A campanha eleitoral em Pernambuco fechou a semana com um ato de covardia contra a candidata à reeleição Raquel Lyra. Cartazes apócrifos espalhados pelas ruas do Recife vinculam a imagem da governadora à de mulheres que assassinaram os maridos.
Fernando Lucena, esposo de Raquel Lyra, faleceu vítima de um infarto no dia 2 de outubro de 2022, justamente no dia do primeiro turno da eleição. Portanto, ela nada teve com isso.
João Campos, principal adversário de Raquel Lyra, negou a participação da campanha dele no episódio, repudiou publicamente a agressão e defendeu a identificação e a punição dos responsáveis.
Contudo, o problema não é quem está de um lado ou do outro. É o método. A covardia é o instrumento.
O fato não é novo. O Pregador, no Eclesiastes, sentenciou: “Nada há de novo debaixo do sol”. E é fato.
Vejam vocês.
Em 1982, na primeira eleição direta para governador de Pernambuco desde 1965, o Estado assistiu a um episódio semelhante. Roberto Magalhães, candidato do PDS, apoiado pelo governador Marco Maciel, e Marcos Freire, senador pelo PMDB, disputaram o governo do Estado.
Em 1982, não havia segundo turno.
Marcos Freire abriu a campanha como franco favorito. As primeiras pesquisas indicavam-no com ampla vantagem na eleição. A vitória de Marcos Freire era “pule de dez!” Até que começaram a circular por Pernambuco fotografias da esposa do candidato, Carolina Freire, em um motel, na companhia de um aliado e amigo dele, o deputado federal Fernando Lyra.
Uma história sinistra.
O episódio já havia sido tornado público em 1981, um ano antes da eleição. Em 16 de abril daquele ano, o jornalista Carlos Chagas relatou o caso em sua coluna e, poucos dias depois, o Jornal do Brasil noticiou o assunto.
Quando chegou a campanha de 1982, aquilo que já era uma violência pessoal transformou-se em arma eleitoral. Milhares de panfletos começaram a circular em Pernambuco com a foto da esposa de Marcos Freire com o deputado Fernando Lyra.
Foram distribuídos nas ruas, em portas de escolas e supermercados. Chegaram pelo correio às casas dos eleitores. Houve a denúncia, registrada na época, de que panfletos teriam sido lançados de um avião que sobrevoou o Recife.
A agressão foi tão repugnante que atravessou as fronteiras partidárias.
Em agosto de 1982, o deputado Augusto Lucena, do PDS, partido de Roberto Magalhães, classificou no Congresso a campanha contra Marcos Freire como “sórdida, descabida e absurda”.
A história ganharia um capítulo perturbador dez anos depois.
Em 1992, Marival Chaves, ex-integrante do aparelho repressivo, prestou depoimento a uma comissão da Câmara dos Deputados e afirmou que os panfletos envolvendo Carolina Freire e Fernando Lyra haviam sido montados e editados na gráfica da Escola Nacional de Informações, ligada ao SNI.
Aquilo que, durante a campanha, parecia uma operação clandestina de origem desconhecida passava a ser atribuído, por alguém que conhecera por dentro o sistema repressivo, a estruturas do próprio aparelho de informações do regime militar.
Marcos Freire perdeu a eleição.
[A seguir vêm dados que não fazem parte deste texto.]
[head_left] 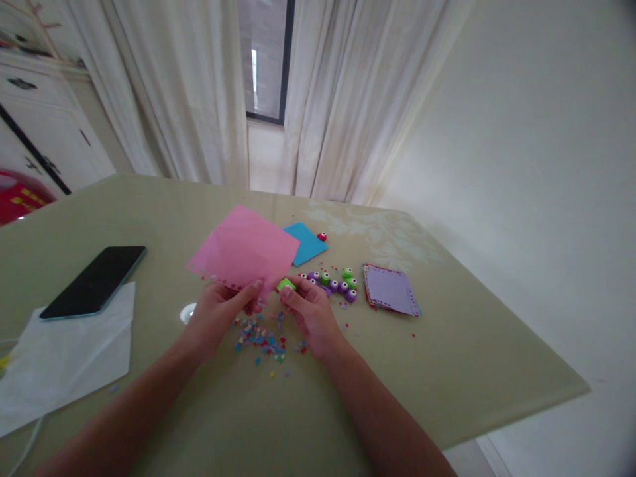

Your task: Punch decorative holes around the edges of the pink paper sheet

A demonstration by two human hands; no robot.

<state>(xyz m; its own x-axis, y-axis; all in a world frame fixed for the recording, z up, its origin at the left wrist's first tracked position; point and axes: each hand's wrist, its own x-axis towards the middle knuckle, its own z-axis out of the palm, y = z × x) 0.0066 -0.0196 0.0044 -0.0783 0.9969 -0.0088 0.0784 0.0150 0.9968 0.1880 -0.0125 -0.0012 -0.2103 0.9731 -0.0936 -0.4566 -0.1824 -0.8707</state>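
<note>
Between the thumb and fingers of my left hand [223,311] is a sheet of pink paper [243,245], raised above the table, with a row of small punched holes along its near edge. My right hand [313,311] grips a small green craft punch [286,285] at the paper's near right corner. Under both hands lie many tiny coloured paper bits [263,341]. Just past my right hand stand several purple and green craft punches [342,287]. A blue paper square [305,244] lies behind the pink sheet, and a red punch [322,236] sits by its right corner.
To the right is a stack of paper squares [392,289] with punched edges, purple on top. At the left a black phone [94,281] rests partly on a white sheet [99,351], near a white cable [30,440]. The table [472,371] meets a wall at the right.
</note>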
Roberto Magalhães recebeu 913.774 votos; Freire, 816.085.
Quarenta e quatro anos depois, Pernambuco volta a assistir à tentativa de introduzir a tragédia familiar na disputa pelo Palácio do Campo das Princesas.
Há uma linha que separa a dureza legítima da política da degradação moral.
Pode-se discutir o governo de Raquel Lyra, questionar suas políticas públicas, seus números, suas alianças e suas escolhas administrativas. Da mesma forma, em 1982, era perfeitamente legítimo combater politicamente Marcos Freire.
Mas nada disso importa para os covardes. E talvez seja essa a principal lição que une o Pernambuco de 1982 ao Pernambuco de 2026.
Roberto Campos dizia: “A burrice nacional não associa o efeito com as causas”.
A política, o povo e o país só perdem quando a covardia se transforma em estratégia para vencer uma eleição.